Let $R={\mathbb{Z}}_3$, which is a field. From Example 4, the different idempotents in ${\mathbb{Z}}_3$ are $1,0$. From Corollary 4, the number of different idempotents in neutrosophic quadruple ring $\langle {\mathbb{Z}}_3\cup T\cup I\cup F\rangle$ is $2^{4·}=16$.
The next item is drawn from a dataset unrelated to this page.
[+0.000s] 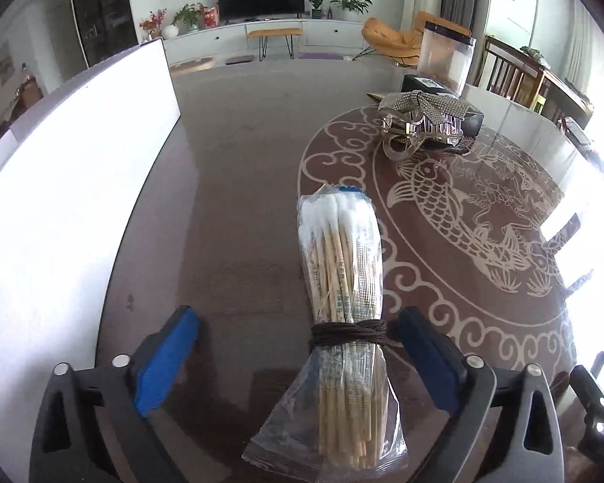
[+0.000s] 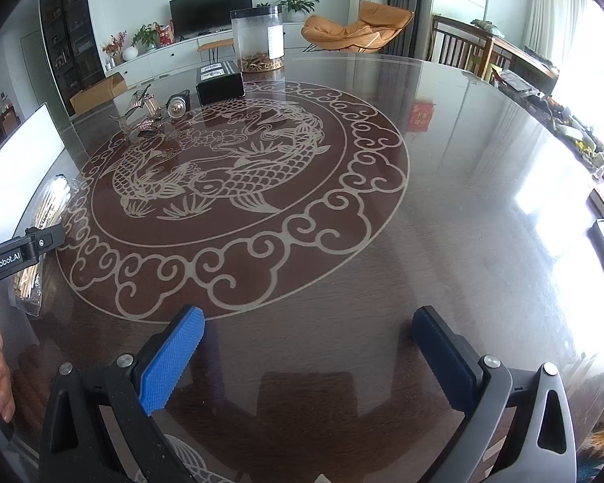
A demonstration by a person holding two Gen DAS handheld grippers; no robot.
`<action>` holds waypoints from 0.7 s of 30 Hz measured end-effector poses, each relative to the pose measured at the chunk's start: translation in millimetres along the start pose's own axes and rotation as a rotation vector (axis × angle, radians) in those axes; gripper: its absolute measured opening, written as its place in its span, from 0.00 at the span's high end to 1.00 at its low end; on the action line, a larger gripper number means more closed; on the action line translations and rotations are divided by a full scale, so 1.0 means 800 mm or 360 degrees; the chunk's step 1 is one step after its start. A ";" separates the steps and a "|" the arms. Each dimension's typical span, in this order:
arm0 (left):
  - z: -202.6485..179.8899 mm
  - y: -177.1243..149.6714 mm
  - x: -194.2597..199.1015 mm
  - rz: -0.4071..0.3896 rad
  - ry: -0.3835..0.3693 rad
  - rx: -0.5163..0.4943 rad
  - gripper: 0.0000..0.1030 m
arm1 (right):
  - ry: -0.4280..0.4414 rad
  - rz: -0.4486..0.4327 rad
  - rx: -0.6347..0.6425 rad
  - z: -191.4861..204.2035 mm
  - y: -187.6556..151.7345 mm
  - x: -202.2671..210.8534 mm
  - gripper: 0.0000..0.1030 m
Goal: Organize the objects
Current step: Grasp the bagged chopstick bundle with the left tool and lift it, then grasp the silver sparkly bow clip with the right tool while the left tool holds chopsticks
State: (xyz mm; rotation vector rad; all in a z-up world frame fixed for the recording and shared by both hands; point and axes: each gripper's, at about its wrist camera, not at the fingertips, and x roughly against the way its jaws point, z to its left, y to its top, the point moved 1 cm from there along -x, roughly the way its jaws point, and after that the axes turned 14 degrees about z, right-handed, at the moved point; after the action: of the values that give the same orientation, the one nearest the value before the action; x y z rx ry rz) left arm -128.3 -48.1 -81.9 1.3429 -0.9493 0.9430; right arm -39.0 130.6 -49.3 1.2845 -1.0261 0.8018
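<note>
Bag of cotton swabs (image 1: 344,322), tied with dark cord, lies on the glass worktop (image 1: 229,221) at lower centre, between the spread fingers of the left hand-held gripper (image 1: 298,366), touching neither. Right hand-held gripper (image 2: 308,356), likewise spread, holds nothing above bare worktop.

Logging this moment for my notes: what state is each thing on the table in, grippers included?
Cotton swab bundle: bagged, tied with cord, lying flat between the left jaws, ungripped.
Left gripper: open.
Right gripper: open, holding nothing.
Clear jar: upright, contents only at the bottom.
Black box: closed, lying flat.
</note>
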 end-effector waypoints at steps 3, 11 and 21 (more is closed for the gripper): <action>-0.002 0.001 -0.004 -0.0001 -0.0003 -0.0004 0.00 | 0.0000 0.0000 0.0000 0.000 0.000 0.000 0.00; -0.005 -0.001 -0.003 -0.0012 -0.0003 0.0002 0.00 | -0.0001 0.0000 -0.0001 0.000 0.000 0.000 0.00; -0.005 0.000 -0.004 -0.0012 -0.0004 0.0001 0.00 | -0.0001 0.0001 -0.0002 0.000 0.000 0.000 0.00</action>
State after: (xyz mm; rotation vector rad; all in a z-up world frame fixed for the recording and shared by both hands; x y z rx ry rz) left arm -129.3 -44.3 -84.5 1.3477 -0.9454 0.9364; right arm -38.9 130.6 -49.3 1.2834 -1.0273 0.8008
From Algorithm 2, the set of all 16 idempotents in $\langle {\mathbb{Z}}_3\cup I\rangle$ is: $E=\{0,F,I+2F,I,T+2I,T+2I+F,T+2F,T,1+2T,1+2T+F,1+2T+I+2F,1+2T+I,1+2I,1+2I+F,1+2F,1\}.$ We have $E(0)=\left\{0\right\},E(F)=\{F,2F\},E(I+2F)=\{I+2F,2I+F\}$, $E(I)=\{I,I+F,2I,2I+2F\}$, $E(T+2I)=\{T+2I,2T+I\}$, $E(T+2I+F)=\{T+2I+F,T+2I+2F,2T+I+F,2T+I+2F\}$, $E(T+2F)=\{T+2F,T+I+F,2T+F,2T+2I+2F\}$, $E(T)=\{T+F,T,T+I,T+I+2F,2T,2T+2F,2T+2I,2T+2I+F\}$, $E(1+2T)=\{1+2T,2+T\}$, $E(1+2T+F)=\{1+2T+F,1+2T+2F,2+T+F,2+T+2F\}$, $E(1+2T+I+2F)=\{1+2T+I+2F,1+2T+2I+F,2+T+I+2F,2+T+2I+F\}$, $E(1+2T+I)=\{1+2T+I,1+2T+I+F,1+2T+2I,1+2T+2I+2F,2+T+I,2+T+I+F,2+T+2I,2+T+2I+2F\}$, $E(1+2I)=\{1+2I,1+T+I,2+I,2+2T+2I\}$, $E(1+2I+F)=\{1+2I+F,1+2I+2F,1+T+I+F,1+T+I+2F,2+I+F,2+I+2F,2+2T+2I+F,2+2T+2I+2F\}$, $E(1+2F)=\{1+2F,1+I+F,1+T+F,1+T+2I+2F,2+F,2+2I+2F,2+2T+2F,2+2T+I+F\}$, $E(1)=\{1,1+F,1+I,1+I+2F,1+T,1+T+2F,1+T+2I,1+T+2I+F,2,2+2F,2+2I,2+2I+F,2+2T,2+2T+F,2+2T+I,2+2T+I+2F\}$. So $\langle {\mathbb{Z}}_3\cup T\cup I\cup F\rangle ={\bigcup }_{e\in E}E(e)$.

5. Conclusions

In this paper, we study the idempotents in neutrosophic ring $\langle R\cup I\rangle$ and neutrosophic quadruple ring $\langle R\cup T\cup I\cup F\rangle$. We not only solve the open problem and conjectures in paper [22] about idempotents in neutrosophic ring $\langle {\mathbb{Z}}_n\cup I\rangle$, but also give algorithms to obtain all idempotents in $\langle {\mathbb{Z}}_n\cup I\rangle$ and $\langle {\mathbb{Z}}_n\cup T\cup I\cup F\rangle$ for each n. Furthermore, if $R=\mathbb{F}$, then the neutrosophic rings (neutrosophic quadruple rings) can be viewed as a partition divided by the idempotents. As a general result, if all idempotents in ring R are known, then all idempotents in $\langle R\cup I\rangle$ and $\langle R\cup T\cup I\cup F\rangle$ can be obtained too. Moreover, if the number of all idempotents in ring R is t, then the numbers of all idempotents in $\langle R\cup I\rangle$ and $\langle R\cup T\cup I\cup F\rangle$ are $t^2$ and $t^4$ respectively. In the following, on the one hand, we will explore semi-idempotents in neutrosophic rings, on the other hand, we will study the algebra properties of neutrosophic rings and neutrosophic quadruple rings.